To this day I’m not ticklish.
As I got older, I would sit in front of him and he would rub my back, which, looking back, that alone is a little weird. But it was never just a back rub. Especially as I approached my teenage years, he would reach around my ribs or over my shoulders for my breasts. I would tell him to stop, and of course he’d say that he wasn’t doing anything. I’d say I didn’t like that, and he’d tell me that I did. Same old story. And this happened right in the living room. My father groping and copping a feel on his daughter. On me.
It didn’t end there. My father was overtly sexual with me and made no effort to hide it. He’d call me “sexy” if I had a nice outfit on. He’d smack my butt if I had on tight jeans. He’d pinch my butt and laugh. I’d tell him to stop and he’d laugh some more, saying he was just “goosing” me and it was okay.
He behaved as if he had a right to my body.
He’d try to catch glimpses of my naked body, too. He used to come into my room and wake me up in the morning and try to rip the covers off of me, knowing full well that I wasn’t fully clothed underneath.
These things didn’t stop until I was probably sixteen years old and was able to physically stand up to him and make him stop.

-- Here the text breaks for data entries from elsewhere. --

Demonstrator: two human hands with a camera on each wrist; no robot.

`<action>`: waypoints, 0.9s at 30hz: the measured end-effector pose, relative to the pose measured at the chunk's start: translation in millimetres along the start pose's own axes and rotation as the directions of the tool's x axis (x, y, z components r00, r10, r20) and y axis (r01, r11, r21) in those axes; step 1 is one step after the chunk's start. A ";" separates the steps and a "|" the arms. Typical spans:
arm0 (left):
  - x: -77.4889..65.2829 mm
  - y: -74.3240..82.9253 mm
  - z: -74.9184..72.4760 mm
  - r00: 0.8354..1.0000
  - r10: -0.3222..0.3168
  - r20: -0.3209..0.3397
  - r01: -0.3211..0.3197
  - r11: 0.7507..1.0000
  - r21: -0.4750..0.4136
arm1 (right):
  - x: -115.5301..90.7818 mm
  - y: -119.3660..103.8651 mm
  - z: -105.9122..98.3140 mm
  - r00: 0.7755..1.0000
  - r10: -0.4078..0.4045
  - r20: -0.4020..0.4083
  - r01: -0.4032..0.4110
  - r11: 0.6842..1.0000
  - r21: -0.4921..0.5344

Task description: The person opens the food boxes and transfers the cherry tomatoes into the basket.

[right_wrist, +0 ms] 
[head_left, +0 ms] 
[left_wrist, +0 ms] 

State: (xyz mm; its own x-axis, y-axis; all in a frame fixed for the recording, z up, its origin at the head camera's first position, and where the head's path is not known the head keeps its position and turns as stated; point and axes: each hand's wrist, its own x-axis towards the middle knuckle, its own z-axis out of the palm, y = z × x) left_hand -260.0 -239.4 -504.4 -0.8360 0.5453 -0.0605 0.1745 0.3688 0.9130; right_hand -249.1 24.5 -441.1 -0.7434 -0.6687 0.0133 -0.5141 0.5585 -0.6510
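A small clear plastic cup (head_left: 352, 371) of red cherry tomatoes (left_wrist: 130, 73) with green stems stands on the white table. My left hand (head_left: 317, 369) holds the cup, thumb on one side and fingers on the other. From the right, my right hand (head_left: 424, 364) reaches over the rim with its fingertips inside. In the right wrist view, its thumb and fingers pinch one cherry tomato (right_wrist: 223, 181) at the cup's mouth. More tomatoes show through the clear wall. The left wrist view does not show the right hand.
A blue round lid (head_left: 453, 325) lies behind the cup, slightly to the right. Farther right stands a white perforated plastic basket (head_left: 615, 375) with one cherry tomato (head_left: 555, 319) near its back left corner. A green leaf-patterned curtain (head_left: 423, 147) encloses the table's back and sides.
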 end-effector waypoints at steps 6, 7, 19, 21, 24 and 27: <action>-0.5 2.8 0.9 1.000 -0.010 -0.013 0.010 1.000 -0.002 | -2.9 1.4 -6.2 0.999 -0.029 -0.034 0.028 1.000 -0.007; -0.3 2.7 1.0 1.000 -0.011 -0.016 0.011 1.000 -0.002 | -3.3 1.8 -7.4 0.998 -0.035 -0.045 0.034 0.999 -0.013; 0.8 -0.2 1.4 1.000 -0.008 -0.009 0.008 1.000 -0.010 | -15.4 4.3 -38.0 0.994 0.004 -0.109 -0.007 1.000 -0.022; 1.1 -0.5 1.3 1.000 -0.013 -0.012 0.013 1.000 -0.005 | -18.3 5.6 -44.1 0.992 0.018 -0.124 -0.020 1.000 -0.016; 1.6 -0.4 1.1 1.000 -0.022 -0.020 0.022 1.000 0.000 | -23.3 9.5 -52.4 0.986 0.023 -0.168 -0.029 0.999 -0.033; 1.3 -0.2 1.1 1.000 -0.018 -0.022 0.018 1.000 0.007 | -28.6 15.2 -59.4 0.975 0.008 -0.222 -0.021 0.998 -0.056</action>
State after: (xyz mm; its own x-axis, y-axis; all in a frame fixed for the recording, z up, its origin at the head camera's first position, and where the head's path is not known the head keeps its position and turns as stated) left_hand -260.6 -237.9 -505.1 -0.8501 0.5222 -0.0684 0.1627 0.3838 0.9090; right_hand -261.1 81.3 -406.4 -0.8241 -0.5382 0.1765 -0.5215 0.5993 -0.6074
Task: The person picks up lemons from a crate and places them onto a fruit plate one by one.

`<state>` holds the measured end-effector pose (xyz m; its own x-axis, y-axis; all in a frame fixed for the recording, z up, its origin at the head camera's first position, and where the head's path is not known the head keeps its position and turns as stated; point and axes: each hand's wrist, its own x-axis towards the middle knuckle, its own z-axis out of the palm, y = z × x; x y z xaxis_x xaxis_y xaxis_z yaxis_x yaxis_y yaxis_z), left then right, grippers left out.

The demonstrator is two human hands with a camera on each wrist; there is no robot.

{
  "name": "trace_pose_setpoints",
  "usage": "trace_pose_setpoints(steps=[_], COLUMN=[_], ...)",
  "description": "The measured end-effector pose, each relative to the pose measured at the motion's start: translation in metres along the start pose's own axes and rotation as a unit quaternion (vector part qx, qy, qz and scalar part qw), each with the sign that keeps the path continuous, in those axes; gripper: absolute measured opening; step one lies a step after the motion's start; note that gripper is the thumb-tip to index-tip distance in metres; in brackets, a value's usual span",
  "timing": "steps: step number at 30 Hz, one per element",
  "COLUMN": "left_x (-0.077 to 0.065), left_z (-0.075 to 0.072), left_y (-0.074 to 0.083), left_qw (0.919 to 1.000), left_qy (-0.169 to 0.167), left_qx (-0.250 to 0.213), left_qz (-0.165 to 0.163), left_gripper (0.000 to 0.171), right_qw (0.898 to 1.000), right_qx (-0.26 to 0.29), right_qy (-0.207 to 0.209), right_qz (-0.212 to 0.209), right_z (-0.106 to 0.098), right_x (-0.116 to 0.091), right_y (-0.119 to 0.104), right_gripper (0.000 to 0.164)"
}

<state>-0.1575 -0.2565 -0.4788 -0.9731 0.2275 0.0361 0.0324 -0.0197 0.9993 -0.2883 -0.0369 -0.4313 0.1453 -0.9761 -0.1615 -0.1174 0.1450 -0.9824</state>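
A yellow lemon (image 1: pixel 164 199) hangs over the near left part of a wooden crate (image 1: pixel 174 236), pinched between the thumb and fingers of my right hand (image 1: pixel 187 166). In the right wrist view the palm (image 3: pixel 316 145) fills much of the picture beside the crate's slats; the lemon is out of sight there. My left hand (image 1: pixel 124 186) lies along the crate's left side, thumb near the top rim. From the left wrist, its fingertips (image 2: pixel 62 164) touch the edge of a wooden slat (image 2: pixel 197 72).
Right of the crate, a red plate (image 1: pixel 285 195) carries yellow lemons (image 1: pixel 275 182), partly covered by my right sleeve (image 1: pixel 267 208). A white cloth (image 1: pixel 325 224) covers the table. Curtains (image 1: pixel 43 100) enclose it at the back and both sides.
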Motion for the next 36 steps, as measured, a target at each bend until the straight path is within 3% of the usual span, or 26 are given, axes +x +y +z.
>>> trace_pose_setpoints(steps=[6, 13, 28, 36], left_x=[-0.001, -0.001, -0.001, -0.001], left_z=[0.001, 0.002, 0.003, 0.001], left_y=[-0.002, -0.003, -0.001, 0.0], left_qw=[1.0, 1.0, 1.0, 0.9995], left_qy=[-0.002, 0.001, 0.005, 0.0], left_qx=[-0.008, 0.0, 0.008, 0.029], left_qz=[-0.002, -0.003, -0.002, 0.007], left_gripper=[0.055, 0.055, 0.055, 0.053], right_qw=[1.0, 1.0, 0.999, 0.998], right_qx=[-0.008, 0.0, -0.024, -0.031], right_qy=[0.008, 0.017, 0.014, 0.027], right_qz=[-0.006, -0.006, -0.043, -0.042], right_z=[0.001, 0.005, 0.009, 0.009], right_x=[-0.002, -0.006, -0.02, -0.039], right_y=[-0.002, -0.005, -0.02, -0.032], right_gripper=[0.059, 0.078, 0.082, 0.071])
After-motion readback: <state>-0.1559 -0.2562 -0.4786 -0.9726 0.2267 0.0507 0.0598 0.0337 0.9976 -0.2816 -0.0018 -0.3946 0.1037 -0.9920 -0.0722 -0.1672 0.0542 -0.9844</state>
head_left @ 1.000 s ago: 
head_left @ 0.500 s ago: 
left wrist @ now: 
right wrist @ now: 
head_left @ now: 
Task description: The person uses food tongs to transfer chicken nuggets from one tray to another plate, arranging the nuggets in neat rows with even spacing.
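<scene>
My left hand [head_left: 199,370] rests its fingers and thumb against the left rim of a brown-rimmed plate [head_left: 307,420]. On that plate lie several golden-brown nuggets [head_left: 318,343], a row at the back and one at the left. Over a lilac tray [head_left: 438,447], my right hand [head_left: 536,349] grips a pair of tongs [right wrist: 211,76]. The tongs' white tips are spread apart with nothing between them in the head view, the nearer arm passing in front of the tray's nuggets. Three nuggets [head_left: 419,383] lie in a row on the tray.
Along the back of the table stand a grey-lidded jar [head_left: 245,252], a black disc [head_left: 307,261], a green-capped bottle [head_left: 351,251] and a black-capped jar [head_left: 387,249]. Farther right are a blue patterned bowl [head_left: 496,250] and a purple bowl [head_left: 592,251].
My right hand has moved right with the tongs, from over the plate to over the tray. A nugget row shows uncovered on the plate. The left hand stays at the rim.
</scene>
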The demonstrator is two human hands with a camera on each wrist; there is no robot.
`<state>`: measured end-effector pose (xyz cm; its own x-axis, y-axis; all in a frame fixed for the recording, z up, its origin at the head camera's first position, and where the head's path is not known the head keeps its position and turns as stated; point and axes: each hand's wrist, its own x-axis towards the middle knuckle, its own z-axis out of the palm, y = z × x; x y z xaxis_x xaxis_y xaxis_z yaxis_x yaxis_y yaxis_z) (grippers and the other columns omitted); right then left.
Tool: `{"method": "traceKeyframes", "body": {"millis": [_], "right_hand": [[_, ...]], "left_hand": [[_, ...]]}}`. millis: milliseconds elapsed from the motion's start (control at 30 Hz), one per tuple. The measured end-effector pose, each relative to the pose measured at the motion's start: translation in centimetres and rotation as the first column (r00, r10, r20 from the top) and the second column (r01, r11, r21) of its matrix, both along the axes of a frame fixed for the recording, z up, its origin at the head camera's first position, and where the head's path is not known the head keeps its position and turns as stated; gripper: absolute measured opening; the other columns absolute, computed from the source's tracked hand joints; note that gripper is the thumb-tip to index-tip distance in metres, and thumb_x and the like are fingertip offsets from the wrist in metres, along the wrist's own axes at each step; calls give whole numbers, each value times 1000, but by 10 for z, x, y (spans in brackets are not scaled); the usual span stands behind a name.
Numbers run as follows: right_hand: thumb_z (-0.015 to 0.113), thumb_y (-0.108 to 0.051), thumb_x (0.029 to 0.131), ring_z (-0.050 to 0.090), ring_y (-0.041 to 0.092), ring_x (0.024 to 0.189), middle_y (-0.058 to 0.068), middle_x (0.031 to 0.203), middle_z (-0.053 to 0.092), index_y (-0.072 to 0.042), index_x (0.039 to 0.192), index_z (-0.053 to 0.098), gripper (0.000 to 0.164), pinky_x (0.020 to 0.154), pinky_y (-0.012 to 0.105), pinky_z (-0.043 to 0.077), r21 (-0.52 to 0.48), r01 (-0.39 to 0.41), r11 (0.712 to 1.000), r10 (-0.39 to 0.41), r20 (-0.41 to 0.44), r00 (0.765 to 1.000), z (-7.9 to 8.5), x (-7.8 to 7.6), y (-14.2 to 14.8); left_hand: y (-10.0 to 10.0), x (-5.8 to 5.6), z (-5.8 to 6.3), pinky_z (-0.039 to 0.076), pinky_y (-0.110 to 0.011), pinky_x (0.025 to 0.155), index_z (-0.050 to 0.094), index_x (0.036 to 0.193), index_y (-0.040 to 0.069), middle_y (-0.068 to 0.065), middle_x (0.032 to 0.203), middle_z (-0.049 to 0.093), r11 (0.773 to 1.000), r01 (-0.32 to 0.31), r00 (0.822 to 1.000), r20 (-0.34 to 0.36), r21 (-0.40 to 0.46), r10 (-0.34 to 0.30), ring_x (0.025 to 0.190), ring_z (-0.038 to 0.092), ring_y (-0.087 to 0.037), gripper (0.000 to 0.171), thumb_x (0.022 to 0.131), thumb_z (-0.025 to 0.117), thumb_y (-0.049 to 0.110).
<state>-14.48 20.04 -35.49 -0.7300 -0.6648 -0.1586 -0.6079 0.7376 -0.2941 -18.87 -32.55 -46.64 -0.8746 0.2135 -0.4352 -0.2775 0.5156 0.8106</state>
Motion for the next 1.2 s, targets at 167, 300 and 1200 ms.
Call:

I had had a hard time understanding what he had been doing to me, due to his gaslighting and his willingness to touch me right in front of other people. But the body knows what the mind won’t admit. That explains the visceral revulsion I felt toward him touching me at all as an adult. That’s what led me to ask the internet, just before Christmas, if I had been sexually abused. I learned that, even though he hadn’t actually raped or penetrated my vagina, that I had been molested by my father. It was a moment of clarity that helped me to understand the disgust I felt whenever I was in his presence. It made everything make sense.
I called a couple friends for support and told them what my father had done to me, and that I didn’t want to see him anymore. Since they hadn’t been gaslighted by him as I had been, they were immediately disgusted by his behavior. One called him an evil monster. They told me, “You never have to see him again.” And that was it. I was just done with him. I wanted to be free.